*TASK DESCRIPTION*:
If pictures appear in the lines below, skip them and copy exactly the lines from the one containing "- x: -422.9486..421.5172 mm" through the one containing "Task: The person", and nothing else.

--- SUPPLIED DATA Enclosed Below ---

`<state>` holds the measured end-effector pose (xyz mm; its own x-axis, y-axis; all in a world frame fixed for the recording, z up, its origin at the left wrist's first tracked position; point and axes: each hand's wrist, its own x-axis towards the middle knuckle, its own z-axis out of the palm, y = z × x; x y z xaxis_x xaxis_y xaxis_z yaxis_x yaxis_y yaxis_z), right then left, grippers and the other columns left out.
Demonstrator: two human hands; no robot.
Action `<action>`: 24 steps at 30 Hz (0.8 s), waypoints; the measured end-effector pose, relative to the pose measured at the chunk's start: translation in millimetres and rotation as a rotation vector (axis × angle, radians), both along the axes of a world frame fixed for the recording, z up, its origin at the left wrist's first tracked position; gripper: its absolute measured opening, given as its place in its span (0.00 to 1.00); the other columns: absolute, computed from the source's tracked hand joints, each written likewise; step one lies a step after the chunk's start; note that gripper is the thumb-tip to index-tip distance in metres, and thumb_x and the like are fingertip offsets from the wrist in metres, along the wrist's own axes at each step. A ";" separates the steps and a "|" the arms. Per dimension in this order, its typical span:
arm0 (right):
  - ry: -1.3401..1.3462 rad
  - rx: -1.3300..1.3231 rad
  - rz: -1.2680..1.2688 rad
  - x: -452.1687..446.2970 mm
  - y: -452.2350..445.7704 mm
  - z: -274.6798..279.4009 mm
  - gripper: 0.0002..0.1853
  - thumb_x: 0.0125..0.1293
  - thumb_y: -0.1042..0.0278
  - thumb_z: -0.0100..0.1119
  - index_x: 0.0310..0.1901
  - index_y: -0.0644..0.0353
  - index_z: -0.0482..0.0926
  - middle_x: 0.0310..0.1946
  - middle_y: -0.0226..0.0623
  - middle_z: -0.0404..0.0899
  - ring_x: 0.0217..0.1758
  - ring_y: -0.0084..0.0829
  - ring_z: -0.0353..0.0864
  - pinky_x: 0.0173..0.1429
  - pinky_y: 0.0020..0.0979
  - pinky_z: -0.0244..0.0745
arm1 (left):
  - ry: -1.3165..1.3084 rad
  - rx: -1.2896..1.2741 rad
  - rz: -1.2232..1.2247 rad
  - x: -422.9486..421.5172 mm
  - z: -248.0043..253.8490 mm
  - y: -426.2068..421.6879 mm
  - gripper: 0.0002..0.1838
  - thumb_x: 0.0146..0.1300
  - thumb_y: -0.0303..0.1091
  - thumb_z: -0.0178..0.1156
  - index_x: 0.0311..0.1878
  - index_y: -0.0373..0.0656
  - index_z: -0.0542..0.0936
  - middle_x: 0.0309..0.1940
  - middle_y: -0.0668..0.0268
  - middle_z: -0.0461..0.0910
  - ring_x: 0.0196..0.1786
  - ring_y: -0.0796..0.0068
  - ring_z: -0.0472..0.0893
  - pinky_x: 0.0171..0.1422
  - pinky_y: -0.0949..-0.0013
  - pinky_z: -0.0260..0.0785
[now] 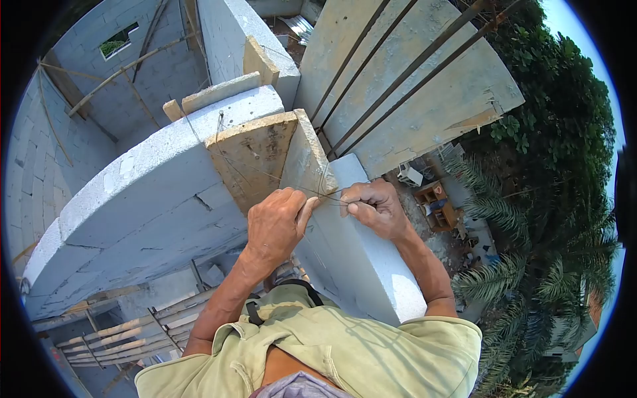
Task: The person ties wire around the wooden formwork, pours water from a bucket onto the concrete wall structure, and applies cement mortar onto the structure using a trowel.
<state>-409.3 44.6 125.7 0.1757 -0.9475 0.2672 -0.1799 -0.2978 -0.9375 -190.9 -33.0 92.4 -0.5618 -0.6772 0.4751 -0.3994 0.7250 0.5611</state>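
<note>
Thin wire (328, 196) runs between my two hands in front of the corner of the wooden formwork boards (255, 156). My left hand (279, 222) is closed, thumb against fingers, on the wire at the lower edge of the boards. To its right, my right hand (375, 207) pinches the wire's other side, above the top of the block wall (378, 259). A loop of wire goes round the upright board (306, 156). More wire stretches across the face of the left board toward the curved wall top (159, 139).
Steel rebars (405, 73) rise behind the boards beside a large plywood panel (464, 99). Bamboo scaffolding (126, 338) is at lower left. Right of the wall there is a deep drop to the ground, with a wooden cabinet (434, 205) and palm fronds (497, 278).
</note>
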 end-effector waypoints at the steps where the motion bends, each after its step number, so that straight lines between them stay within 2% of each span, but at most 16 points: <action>1: 0.029 -0.034 -0.023 -0.7 -1.4 -0.5 0.06 0.71 0.75 0.59 0.40 0.68 0.83 0.28 0.26 0.79 0.26 0.13 0.66 0.29 0.24 0.61 | 0.000 -0.006 0.005 0.2 -3.0 -5.4 0.14 0.66 0.37 0.70 0.29 0.41 0.78 0.25 0.62 0.78 0.31 0.62 0.81 0.34 0.59 0.73; 3: 0.051 -0.063 -0.048 2.0 -1.1 1.1 0.05 0.71 0.76 0.59 0.40 0.68 0.83 0.28 0.26 0.79 0.26 0.13 0.67 0.29 0.24 0.62 | 0.084 -0.008 -0.079 3.3 -8.9 -13.2 0.17 0.64 0.38 0.72 0.24 0.41 0.77 0.19 0.63 0.75 0.24 0.63 0.78 0.29 0.59 0.70; 5: 0.161 -0.023 -0.123 6.3 0.3 11.7 0.07 0.68 0.72 0.59 0.36 0.66 0.84 0.26 0.32 0.82 0.23 0.20 0.72 0.29 0.27 0.68 | 0.109 -0.001 -0.106 4.0 -10.8 -19.6 0.19 0.64 0.38 0.72 0.22 0.41 0.77 0.17 0.63 0.73 0.22 0.63 0.76 0.28 0.59 0.69; 6: 0.160 -0.023 -0.126 6.4 -0.5 10.9 0.07 0.68 0.72 0.59 0.36 0.66 0.84 0.26 0.32 0.82 0.23 0.20 0.72 0.29 0.27 0.68 | 0.135 0.003 -0.136 4.0 -11.1 -22.7 0.20 0.63 0.38 0.73 0.20 0.41 0.76 0.16 0.62 0.72 0.20 0.62 0.75 0.26 0.59 0.68; 8: 0.219 -0.109 -0.137 7.3 -1.5 8.7 0.05 0.65 0.78 0.58 0.36 0.65 0.84 0.26 0.32 0.83 0.22 0.19 0.74 0.28 0.27 0.69 | 0.134 0.012 -0.157 4.9 -10.6 -25.9 0.20 0.63 0.38 0.73 0.19 0.41 0.76 0.16 0.62 0.72 0.19 0.62 0.74 0.26 0.59 0.67; 15: 0.296 -0.110 -0.177 5.1 1.0 5.4 0.05 0.64 0.79 0.59 0.36 0.64 0.84 0.25 0.32 0.83 0.21 0.21 0.75 0.28 0.27 0.69 | 0.140 0.063 -0.228 9.2 -11.2 -31.1 0.18 0.62 0.34 0.73 0.20 0.40 0.77 0.16 0.62 0.73 0.18 0.63 0.73 0.24 0.61 0.66; 17: 0.267 -0.171 -0.185 6.4 -1.0 3.5 0.05 0.64 0.82 0.59 0.37 0.64 0.83 0.20 0.30 0.75 0.20 0.18 0.69 0.25 0.28 0.64 | 0.184 0.071 -0.244 7.8 -10.4 -31.2 0.18 0.62 0.32 0.73 0.20 0.38 0.75 0.16 0.61 0.70 0.18 0.64 0.70 0.24 0.61 0.63; 19: 0.270 -0.164 -0.189 7.0 -2.2 5.1 0.05 0.64 0.82 0.59 0.37 0.64 0.83 0.20 0.30 0.75 0.20 0.18 0.69 0.25 0.28 0.64 | 0.228 0.077 -0.261 7.6 -12.1 -32.5 0.19 0.62 0.30 0.73 0.20 0.37 0.73 0.16 0.60 0.68 0.18 0.64 0.66 0.25 0.61 0.60; 22: 0.271 -0.154 -0.201 7.3 -0.4 5.7 0.04 0.64 0.82 0.59 0.37 0.65 0.83 0.21 0.31 0.75 0.20 0.18 0.69 0.25 0.27 0.64 | 0.219 0.158 -0.272 8.2 -19.0 -33.4 0.18 0.62 0.29 0.72 0.21 0.36 0.75 0.16 0.61 0.68 0.18 0.68 0.65 0.24 0.62 0.59; 24: 0.272 -0.157 -0.207 4.4 -1.1 6.1 0.04 0.64 0.82 0.59 0.37 0.65 0.83 0.21 0.31 0.76 0.20 0.17 0.69 0.25 0.27 0.64 | 0.246 0.310 -0.266 7.4 -20.2 -33.1 0.17 0.64 0.30 0.72 0.23 0.34 0.77 0.16 0.64 0.68 0.19 0.74 0.64 0.24 0.64 0.58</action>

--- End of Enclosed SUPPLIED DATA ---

*FINAL ANSWER*:
  - x: -422.9486..421.5172 mm
  - z: -248.0043..253.8490 mm
  - y: -426.2068..421.6879 mm
  - gripper: 0.0002..0.1838
  - thumb_x: 0.0146..0.1300
  - thumb_y: -0.0303..0.1091
  - thumb_z: -0.0178..0.1156
  - index_x: 0.0311..0.1878
  - index_y: -0.0373..0.0656
  - index_z: -0.0542..0.0936
  - middle_x: 0.0309..0.1940
  - middle_y: -0.0668..0.0268
  - middle_z: -0.0461..0.0910
  - ring_x: 0.0196..0.1786
  - ring_y: -0.0796..0.0068
  - ring_z: -0.0472..0.0893
  - pinky_x: 0.0171..0.1422
  - pinky_y: -0.0949..-0.0013
  - pinky_z: -0.0260..0.0785
[now] 
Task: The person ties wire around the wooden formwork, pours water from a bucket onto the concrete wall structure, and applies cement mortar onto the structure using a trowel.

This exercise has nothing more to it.